I used to use sklearn's pipeline from time to time, but when I set
pipeline.fit_transform (X, y), I was curious about what kind of processing was done in the pipeline, so the official document [^ 1] and I read the source code [^ 2] and decided to organize it.
In addition, the problem awareness that I had is described in the comment of the code below. Some people may think, "It's natural!", But I was really curious, so I looked it up.
#Problem awareness 1:Fit in the converter_transform,Fit is called in the estimator?? #Problem awareness 2:What should I do if I want to pass parameters to the converter or estimator at this timing? ?? #Problem awareness 3:What are the requirements to be met if you want to install your own estimator / converter??? pipe.fit(X, y) #Problem awareness 4:Fit in the converter_transform,The estimator calls predict?? pipe.predict(X)
When using an estimator that performs classification and regression in a machine learning project, a transformer is often used together. Pipeline is provided as a function that can integrate the processing from data conversion to learning / estimation as one estimator.
A pipeline consists of a list whose elements are tuples of (key, value). Pass the name of the estimator / converter in key and the object of estimator / converter in value as steps to pipeline. An example of use is shown below.
from sklearn.pipeline import Pipeline from sklearn.svm import SVC from sklearn.decomposition import PCA from sklearn import datasets #Preparation of sample data iris = datasets.load_iris() X, y = iris.data, iris.target #Creating a pipeline estimators = [('reduce_dim', PCA()), ('clf', SVC())] pipe = Pipeline(steps=estimators) #Learning pipe.fit(X, y) #Forecast pipe.predict(X)
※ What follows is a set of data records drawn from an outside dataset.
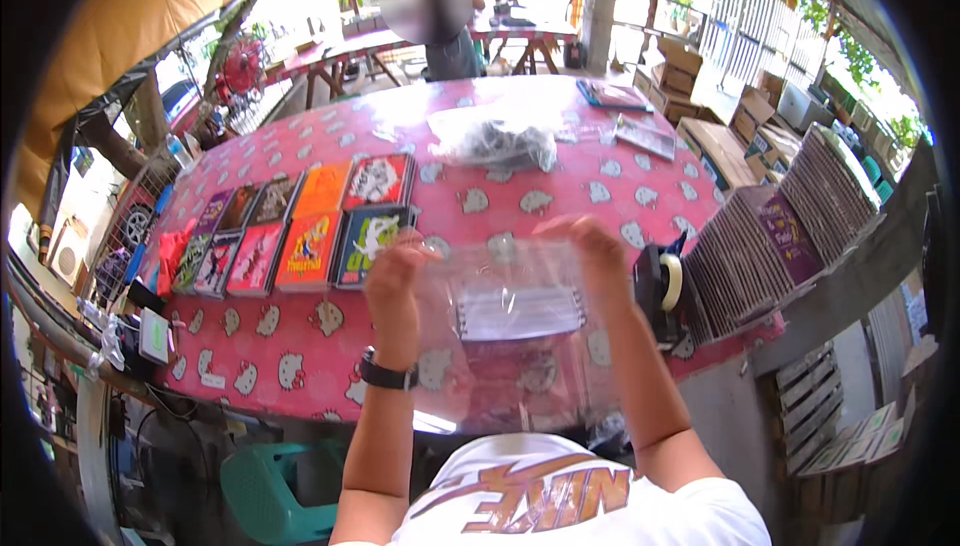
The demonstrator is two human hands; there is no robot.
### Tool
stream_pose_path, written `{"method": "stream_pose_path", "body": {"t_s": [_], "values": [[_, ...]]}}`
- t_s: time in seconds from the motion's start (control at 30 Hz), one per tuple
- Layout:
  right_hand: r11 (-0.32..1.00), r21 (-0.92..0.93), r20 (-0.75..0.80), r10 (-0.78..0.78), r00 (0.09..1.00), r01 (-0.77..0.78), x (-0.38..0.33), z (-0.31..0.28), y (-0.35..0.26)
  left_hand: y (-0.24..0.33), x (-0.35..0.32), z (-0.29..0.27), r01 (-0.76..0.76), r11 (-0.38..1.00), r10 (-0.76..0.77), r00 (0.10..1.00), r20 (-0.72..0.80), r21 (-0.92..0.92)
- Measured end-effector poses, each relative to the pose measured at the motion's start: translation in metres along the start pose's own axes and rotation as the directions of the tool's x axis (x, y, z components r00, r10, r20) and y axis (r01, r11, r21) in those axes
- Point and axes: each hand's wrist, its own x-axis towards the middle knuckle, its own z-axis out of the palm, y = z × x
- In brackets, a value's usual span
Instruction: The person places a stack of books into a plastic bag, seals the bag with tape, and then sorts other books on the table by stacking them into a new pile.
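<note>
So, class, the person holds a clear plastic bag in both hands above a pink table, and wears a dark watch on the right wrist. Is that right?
Not quite. The head view shows the dark watch on the left wrist. The rest stands: the left hand and right hand hold a clear plastic bag above a pink table.

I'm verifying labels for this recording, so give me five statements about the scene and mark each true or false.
1. The left hand and right hand hold a clear plastic bag. True.
2. A black wristband is on the right forearm. False: the black wristband is on the left forearm.
3. Colourful notebooks lie in rows on the pink tablecloth. True.
4. The plastic stool is red. False: the stool is green.
</note>
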Motion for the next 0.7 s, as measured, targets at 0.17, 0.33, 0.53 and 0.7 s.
{"method": "stream_pose_path", "body": {"t_s": [0.17, 0.33, 0.53, 0.7], "values": [[0.984, -0.18, 0.241, 0.037, 0.97, 0.007, -0.044, -0.067, 0.012, 0.015, -0.031, -0.006, 0.206, 0.814, -0.185, 0.978, 0.094, -0.543], [0.873, -0.243, 0.15, 0.465, 0.873, -0.423, -0.065, -0.022, 0.034, -0.013, -0.074, 0.032, 0.448, 0.869, -0.385, 0.879, 0.281, -0.209], [0.831, -0.543, 0.159, -0.037, 0.987, 0.119, -0.039, -0.018, -0.003, 0.01, -0.018, -0.002, 0.551, 0.665, -0.388, 0.832, 0.397, -0.504], [0.276, -0.891, 0.394, 0.08, 0.916, 0.359, -0.008, -0.001, -0.058, 0.032, 0.064, -0.001, 0.283, 0.948, -0.316, 0.762, 0.566, 0.148]]}}
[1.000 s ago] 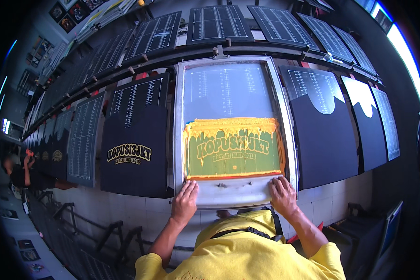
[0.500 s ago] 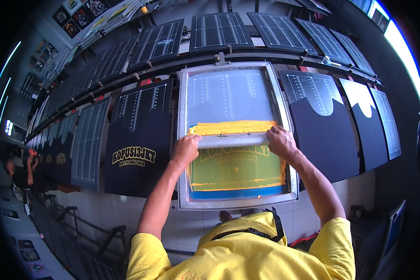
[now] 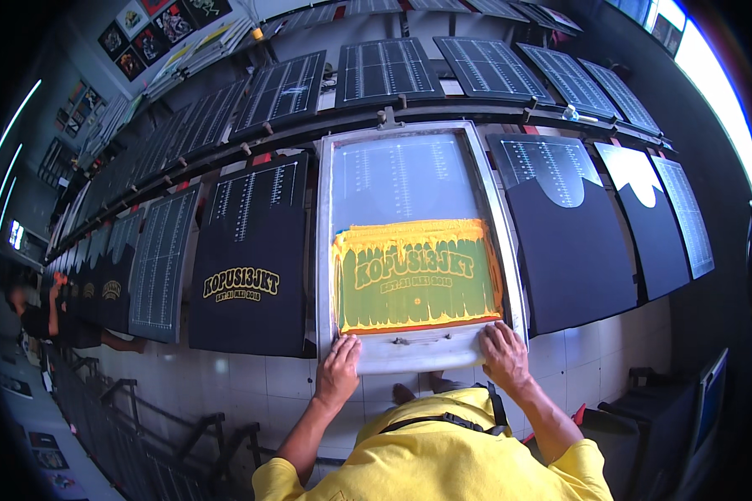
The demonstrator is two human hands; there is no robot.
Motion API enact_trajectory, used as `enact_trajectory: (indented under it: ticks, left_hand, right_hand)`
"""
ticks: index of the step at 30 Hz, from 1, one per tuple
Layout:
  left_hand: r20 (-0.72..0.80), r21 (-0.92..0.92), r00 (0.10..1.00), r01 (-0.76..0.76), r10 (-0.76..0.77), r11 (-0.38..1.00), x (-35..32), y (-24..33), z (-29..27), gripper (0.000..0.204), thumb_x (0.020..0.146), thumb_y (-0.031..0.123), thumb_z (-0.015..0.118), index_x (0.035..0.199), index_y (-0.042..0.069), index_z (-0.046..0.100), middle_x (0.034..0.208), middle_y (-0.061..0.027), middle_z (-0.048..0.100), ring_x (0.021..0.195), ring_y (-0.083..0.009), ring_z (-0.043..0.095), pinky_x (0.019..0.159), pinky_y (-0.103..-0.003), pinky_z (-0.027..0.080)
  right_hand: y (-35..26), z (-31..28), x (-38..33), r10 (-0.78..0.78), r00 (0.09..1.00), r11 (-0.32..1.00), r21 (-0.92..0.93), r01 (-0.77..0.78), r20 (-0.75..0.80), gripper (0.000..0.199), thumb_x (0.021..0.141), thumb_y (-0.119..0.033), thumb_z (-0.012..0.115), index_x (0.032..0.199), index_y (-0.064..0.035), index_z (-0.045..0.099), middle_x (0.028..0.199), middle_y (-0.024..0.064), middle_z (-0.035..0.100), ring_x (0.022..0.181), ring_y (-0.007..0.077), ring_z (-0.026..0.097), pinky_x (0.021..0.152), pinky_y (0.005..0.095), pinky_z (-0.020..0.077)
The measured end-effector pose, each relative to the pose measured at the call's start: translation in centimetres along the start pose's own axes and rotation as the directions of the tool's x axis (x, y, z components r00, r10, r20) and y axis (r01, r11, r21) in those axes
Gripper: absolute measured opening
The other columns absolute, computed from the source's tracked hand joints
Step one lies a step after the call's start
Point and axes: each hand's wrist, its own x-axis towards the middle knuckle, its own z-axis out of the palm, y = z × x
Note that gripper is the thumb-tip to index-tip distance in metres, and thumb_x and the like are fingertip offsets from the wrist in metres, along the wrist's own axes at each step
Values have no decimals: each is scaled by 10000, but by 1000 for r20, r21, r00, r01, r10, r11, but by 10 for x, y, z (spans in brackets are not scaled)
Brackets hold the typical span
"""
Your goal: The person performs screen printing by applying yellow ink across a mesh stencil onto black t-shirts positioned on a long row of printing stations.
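My left hand [image 3: 337, 369] and my right hand [image 3: 505, 356] are closed on the two ends of a pale squeegee [image 3: 422, 350]. It lies across the near end of a screen printing frame [image 3: 488, 185], its blade edge smeared with orange-yellow ink. A ragged band of yellow ink [image 3: 409, 231] crosses the middle of the mesh. Between band and squeegee, the stencil's arched lettering [image 3: 415, 265] shows through a greenish, ink-streaked area. Clear mesh fills the frame's far half, with a ruled board visible beneath it.
Left of the frame, a dark shirt [image 3: 246, 313] with yellow-outlined lettering lies on a board. To the right is a plain dark shirt [image 3: 572, 250] on another board. Behind runs a dark rail [image 3: 443, 111] with ruled boards beyond. Another person [image 3: 38, 305] stands far left.
Both hands have drawn the squeegee toward me, from mid-screen to the near end. Ink now streaks the lettering area, and a ragged ink band stays at mid-mesh.
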Motion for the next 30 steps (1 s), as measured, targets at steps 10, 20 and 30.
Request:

You may want to put your own estimator / converter in the pipeline. Describe the requirements that must be met at that time. The requirements change at the end of the pipeline steps (final_estimator) or at the other end (not_final_estimator).
--final_estimator: Have a fit method --not_final_estimator: Have fit and transform methods, or have fit_transform methods
Depending on the method called by pipeline, the requirements will increase, but the minimum requirements to be met are above.
As shown in the code in 1.1., I checked the processing in the pipeline when calling pipeline.fit and pipeline.predict [^ 3]. The methods that will be used frequently in the pipeline are summarized below. From the left, the pipeline method, the parameters passed to it, the method called not_final_estimator, and the method called final_estimator.
|fit||X, y=None, **fit_params||fit_transform||fit|
|fit_transform||X, y=None, **fit_params||fit_transform||fit_transform|
|fit_predict||X, y=None, **fit_params||fit_transform||fit_predict|
|score||X, y=None, sample_weight=None||transform||score|
The points to be noted are listed below.
--If fit_transform method is not defined, fit method and transform method are executed in order.
--Unlike the fit_transform method, an error will occur if the fit_predict method is not defined.
-\ * \ * fit_params can be passed with
target step name (tuple key part) __ parameter name.
pipeline.fit (X, y, key1__param1 = True)
-Unlike \ * \ * fit_params, \ * \ * predict_params can only pass parameters to the predict method called final_estimator. As for the description method, just specify the parameter name in the predict method as it is.
pipeline.predict (X, param1 = True)
As an aside, the sklearn-compliant model should not be designed to accept parameters when the fit method is executed. Therefore, it is better to avoid passing parameters using \ * \ * fit_params as much as possible. The sklearn compliant model is described in detail in here.